◆ Problem description
Retype the whole listing below exactly, keeping every picture out of it.

◆ Data
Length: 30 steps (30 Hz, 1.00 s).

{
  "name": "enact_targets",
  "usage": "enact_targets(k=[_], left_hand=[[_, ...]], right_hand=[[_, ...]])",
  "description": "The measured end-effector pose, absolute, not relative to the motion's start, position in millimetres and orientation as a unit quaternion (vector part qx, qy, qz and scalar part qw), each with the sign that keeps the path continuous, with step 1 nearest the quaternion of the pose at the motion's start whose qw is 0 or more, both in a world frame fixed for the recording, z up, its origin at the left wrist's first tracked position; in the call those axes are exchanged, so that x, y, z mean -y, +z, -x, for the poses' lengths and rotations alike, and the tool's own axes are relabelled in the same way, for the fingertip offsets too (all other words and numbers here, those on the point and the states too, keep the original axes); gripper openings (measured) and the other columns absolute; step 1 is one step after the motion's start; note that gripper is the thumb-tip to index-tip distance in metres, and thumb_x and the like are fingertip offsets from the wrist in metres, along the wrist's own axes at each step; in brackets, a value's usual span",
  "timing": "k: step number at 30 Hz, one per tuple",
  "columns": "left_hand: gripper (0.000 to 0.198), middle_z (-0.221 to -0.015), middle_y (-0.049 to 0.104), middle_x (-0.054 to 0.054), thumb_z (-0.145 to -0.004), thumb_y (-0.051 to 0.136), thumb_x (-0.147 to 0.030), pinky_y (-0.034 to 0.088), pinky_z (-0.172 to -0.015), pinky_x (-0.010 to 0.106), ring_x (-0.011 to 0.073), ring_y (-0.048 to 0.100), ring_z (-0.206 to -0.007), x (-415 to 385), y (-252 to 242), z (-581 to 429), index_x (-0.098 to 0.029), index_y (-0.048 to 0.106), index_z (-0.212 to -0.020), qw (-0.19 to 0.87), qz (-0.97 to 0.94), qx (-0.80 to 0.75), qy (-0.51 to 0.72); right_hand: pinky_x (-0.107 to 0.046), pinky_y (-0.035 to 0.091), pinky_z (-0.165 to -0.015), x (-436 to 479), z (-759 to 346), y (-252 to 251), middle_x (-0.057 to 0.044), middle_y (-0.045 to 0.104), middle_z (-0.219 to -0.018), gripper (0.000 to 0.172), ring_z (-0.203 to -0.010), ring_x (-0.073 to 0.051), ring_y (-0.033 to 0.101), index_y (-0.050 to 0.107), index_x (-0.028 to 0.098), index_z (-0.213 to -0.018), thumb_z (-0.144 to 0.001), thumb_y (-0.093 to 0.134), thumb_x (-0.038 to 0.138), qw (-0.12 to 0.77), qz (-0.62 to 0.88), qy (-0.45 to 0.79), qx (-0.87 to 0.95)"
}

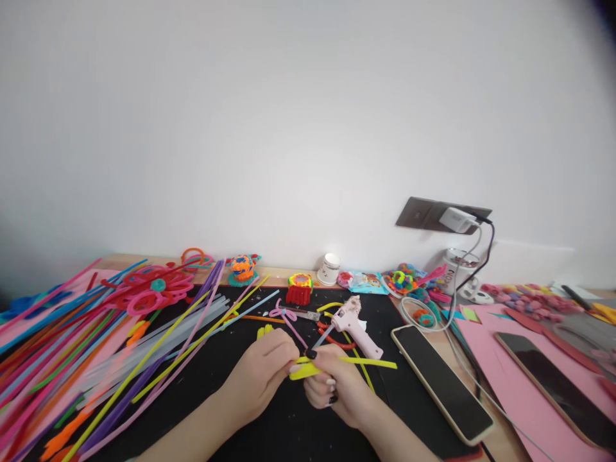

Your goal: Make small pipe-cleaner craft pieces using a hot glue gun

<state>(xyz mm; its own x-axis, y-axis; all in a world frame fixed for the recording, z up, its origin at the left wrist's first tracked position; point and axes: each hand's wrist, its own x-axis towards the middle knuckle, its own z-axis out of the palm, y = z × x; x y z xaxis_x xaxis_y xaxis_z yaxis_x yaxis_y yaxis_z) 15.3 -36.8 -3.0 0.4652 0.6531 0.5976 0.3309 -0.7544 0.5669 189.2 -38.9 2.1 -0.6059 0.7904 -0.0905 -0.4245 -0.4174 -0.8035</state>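
My left hand (269, 362) and my right hand (334, 378) meet over the black mat, both pinching yellow pipe cleaners (304, 370). A loose yellow end sticks out to the right past my right hand, and a bunched yellow part shows above my left knuckles. The fingers hide how the pieces join between the hands. Just beyond them lies a pale pink glue gun (359, 330). A purple pipe cleaner with a bow-like loop (283, 313) and a pair of scissors (308, 314) rest near it.
Many coloured pipe cleaners (62, 359) and clear glue sticks (163, 346) spread across the left. A white paper cup (329, 269) and small pipe-cleaner crafts (243, 269) line the wall. Two phones (443, 385) lie at right, with a cable (462, 359) between them and pink paper (500, 366).
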Motion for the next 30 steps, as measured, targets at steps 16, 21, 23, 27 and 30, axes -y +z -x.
enact_targets(k=[16, 21, 23, 27, 30], left_hand=[[0.029, -0.066, 0.054, 0.004, -0.093, 0.036, -0.015, 0.038, -0.062, 0.028, 0.0165, 0.046, -0.065, 36, -6, -18, -0.018, 0.057, -0.072, 0.077, -0.862, -0.272, 0.42], [0.027, -0.075, 0.058, 0.005, -0.094, 0.035, -0.02, 0.041, -0.067, 0.028, 0.0175, 0.052, -0.071, 40, 3, -19, -0.018, 0.059, -0.083, 0.231, -0.795, -0.32, 0.461], [0.025, -0.088, 0.062, 0.007, -0.094, 0.038, -0.026, 0.044, -0.074, 0.03, 0.0198, 0.057, -0.08, 41, 5, -21, -0.018, 0.062, -0.095, 0.319, -0.737, -0.355, 0.478], [0.023, -0.113, 0.062, 0.008, -0.086, 0.055, -0.036, 0.041, -0.093, 0.035, 0.0269, 0.055, -0.106, 42, 2, -29, -0.022, 0.073, -0.081, 0.452, -0.652, -0.382, 0.474], [0.036, -0.115, 0.062, 0.007, -0.085, 0.054, -0.039, 0.038, -0.098, 0.038, 0.0277, 0.053, -0.11, 42, -2, -34, -0.021, 0.071, -0.058, 0.526, -0.609, -0.362, 0.47]], right_hand=[[-0.022, 0.011, -0.038, 38, -189, 3, 0.01, 0.028, -0.036, 0.046, -0.032, -0.002, 0.02, 0.03, 0.02, -0.046, -0.079, 0.06, 0.031, 0.369, 0.246, 0.813, 0.377], [-0.023, 0.012, -0.04, 37, -189, -2, 0.01, 0.028, -0.041, 0.044, -0.036, -0.004, 0.019, 0.035, 0.02, -0.049, -0.08, 0.06, 0.038, 0.405, 0.26, 0.776, 0.408], [-0.024, 0.014, -0.042, 38, -188, -3, 0.008, 0.03, -0.045, 0.044, -0.04, -0.006, 0.021, 0.039, 0.02, -0.052, -0.083, 0.057, 0.046, 0.446, 0.292, 0.71, 0.459], [-0.026, 0.02, -0.047, 42, -186, -2, 0.003, 0.037, -0.053, 0.048, -0.049, -0.01, 0.03, 0.045, 0.018, -0.056, -0.088, 0.046, 0.054, 0.45, 0.358, 0.545, 0.61], [-0.026, 0.024, -0.047, 46, -185, 0, 0.003, 0.039, -0.054, 0.049, -0.048, -0.01, 0.033, 0.049, 0.018, -0.058, -0.092, 0.039, 0.052, 0.428, 0.358, 0.481, 0.676]])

◆ Output below
Length: 30 steps (30 Hz, 1.00 s).

{
  "name": "enact_targets",
  "usage": "enact_targets(k=[_], left_hand=[[_, ...]], right_hand=[[_, ...]])",
  "description": "The measured end-effector pose, absolute, not relative to the motion's start, position in millimetres and orientation as a unit quaternion (vector part qx, qy, qz and scalar part qw), each with the sign that keeps the path continuous, with step 1 nearest the quaternion of the pose at the motion's start whose qw is 0 or more, both in a world frame fixed for the recording, z up, its origin at the left wrist's first tracked position; in the call those axes are exchanged, so that x, y, z mean -y, +z, -x, for the poses' lengths and rotations alike, and the tool's own axes are relabelled in the same way, for the fingertip offsets too (all other words and numbers here, those on the point and the states too, keep the original axes); gripper openings (measured) and the other columns absolute; step 1 is one step after the motion's start; note that gripper is the thumb-tip to index-tip distance in metres, and thumb_x and the like are fingertip offsets from the wrist in metres, along the wrist's own axes at each step; in brackets, a value's usual span",
  "timing": "k: step number at 30 Hz, one per tuple",
  "columns": "left_hand: gripper (0.000 to 0.198), middle_z (-0.221 to -0.015), middle_y (-0.049 to 0.104), middle_x (-0.054 to 0.054), thumb_z (-0.145 to -0.004), thumb_y (-0.051 to 0.136), thumb_x (-0.147 to 0.030), pinky_y (-0.034 to 0.088), pinky_z (-0.172 to -0.015), pinky_x (-0.010 to 0.106), ring_x (-0.011 to 0.073), ring_y (-0.048 to 0.100), ring_z (-0.206 to -0.007), x (-415 to 385), y (-252 to 242), z (-581 to 429), index_x (-0.098 to 0.029), index_y (-0.048 to 0.106), index_z (-0.212 to -0.020), qw (-0.19 to 0.87), qz (-0.97 to 0.94), qx (-0.80 to 0.75), qy (-0.51 to 0.72); right_hand: pinky_x (-0.107 to 0.046), pinky_y (-0.035 to 0.091), pinky_z (-0.165 to -0.015), x (-436 to 479), z (-759 to 346), y (-252 to 251), middle_x (-0.057 to 0.044), middle_y (-0.045 to 0.104), middle_z (-0.219 to -0.018), gripper (0.000 to 0.172), ring_z (-0.203 to -0.010), ring_x (-0.073 to 0.051), ring_y (-0.033 to 0.101), index_y (-0.050 to 0.107), index_x (-0.028 to 0.098), index_z (-0.213 to -0.018), thumb_z (-0.144 to 0.001), thumb_y (-0.093 to 0.134), thumb_x (-0.038 to 0.138), qw (-0.12 to 0.77), qz (-0.62 to 0.88), qy (-0.45 to 0.79), qx (-0.87 to 0.95)"
}


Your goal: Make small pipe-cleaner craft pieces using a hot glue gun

<state>(xyz mm; its own x-axis, y-axis; all in a world frame fixed for the recording, z up, its origin at the left wrist's first tracked position; point and axes: each hand's wrist, its own x-axis towards the middle knuckle, its own z-axis out of the palm, y = z × x; x y z xaxis_x xaxis_y xaxis_z yaxis_x yaxis_y yaxis_z) 15.3 -36.8 -3.0 0.4652 0.6531 0.5976 0.3309 -0.7544 0.5669 189.2 -38.9 2.1 -0.6059 0.7904 -0.0905 -0.4245 -0.4174 -0.8035</state>
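My left hand (269, 362) and my right hand (334, 378) meet over the black mat, both pinching yellow pipe cleaners (304, 370). A loose yellow end sticks out to the right past my right hand, and a bunched yellow part shows above my left knuckles. The fingers hide how the pieces join between the hands. Just beyond them lies a pale pink glue gun (359, 330). A purple pipe cleaner with a bow-like loop (283, 313) and a pair of scissors (308, 314) rest near it.
Many coloured pipe cleaners (62, 359) and clear glue sticks (163, 346) spread across the left. A white paper cup (329, 269) and small pipe-cleaner crafts (243, 269) line the wall. Two phones (443, 385) lie at right, with a cable (462, 359) between them and pink paper (500, 366).
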Motion for the next 30 steps, as measured, targets at steps 16, 21, 23, 27 and 30, axes -y +z -x.
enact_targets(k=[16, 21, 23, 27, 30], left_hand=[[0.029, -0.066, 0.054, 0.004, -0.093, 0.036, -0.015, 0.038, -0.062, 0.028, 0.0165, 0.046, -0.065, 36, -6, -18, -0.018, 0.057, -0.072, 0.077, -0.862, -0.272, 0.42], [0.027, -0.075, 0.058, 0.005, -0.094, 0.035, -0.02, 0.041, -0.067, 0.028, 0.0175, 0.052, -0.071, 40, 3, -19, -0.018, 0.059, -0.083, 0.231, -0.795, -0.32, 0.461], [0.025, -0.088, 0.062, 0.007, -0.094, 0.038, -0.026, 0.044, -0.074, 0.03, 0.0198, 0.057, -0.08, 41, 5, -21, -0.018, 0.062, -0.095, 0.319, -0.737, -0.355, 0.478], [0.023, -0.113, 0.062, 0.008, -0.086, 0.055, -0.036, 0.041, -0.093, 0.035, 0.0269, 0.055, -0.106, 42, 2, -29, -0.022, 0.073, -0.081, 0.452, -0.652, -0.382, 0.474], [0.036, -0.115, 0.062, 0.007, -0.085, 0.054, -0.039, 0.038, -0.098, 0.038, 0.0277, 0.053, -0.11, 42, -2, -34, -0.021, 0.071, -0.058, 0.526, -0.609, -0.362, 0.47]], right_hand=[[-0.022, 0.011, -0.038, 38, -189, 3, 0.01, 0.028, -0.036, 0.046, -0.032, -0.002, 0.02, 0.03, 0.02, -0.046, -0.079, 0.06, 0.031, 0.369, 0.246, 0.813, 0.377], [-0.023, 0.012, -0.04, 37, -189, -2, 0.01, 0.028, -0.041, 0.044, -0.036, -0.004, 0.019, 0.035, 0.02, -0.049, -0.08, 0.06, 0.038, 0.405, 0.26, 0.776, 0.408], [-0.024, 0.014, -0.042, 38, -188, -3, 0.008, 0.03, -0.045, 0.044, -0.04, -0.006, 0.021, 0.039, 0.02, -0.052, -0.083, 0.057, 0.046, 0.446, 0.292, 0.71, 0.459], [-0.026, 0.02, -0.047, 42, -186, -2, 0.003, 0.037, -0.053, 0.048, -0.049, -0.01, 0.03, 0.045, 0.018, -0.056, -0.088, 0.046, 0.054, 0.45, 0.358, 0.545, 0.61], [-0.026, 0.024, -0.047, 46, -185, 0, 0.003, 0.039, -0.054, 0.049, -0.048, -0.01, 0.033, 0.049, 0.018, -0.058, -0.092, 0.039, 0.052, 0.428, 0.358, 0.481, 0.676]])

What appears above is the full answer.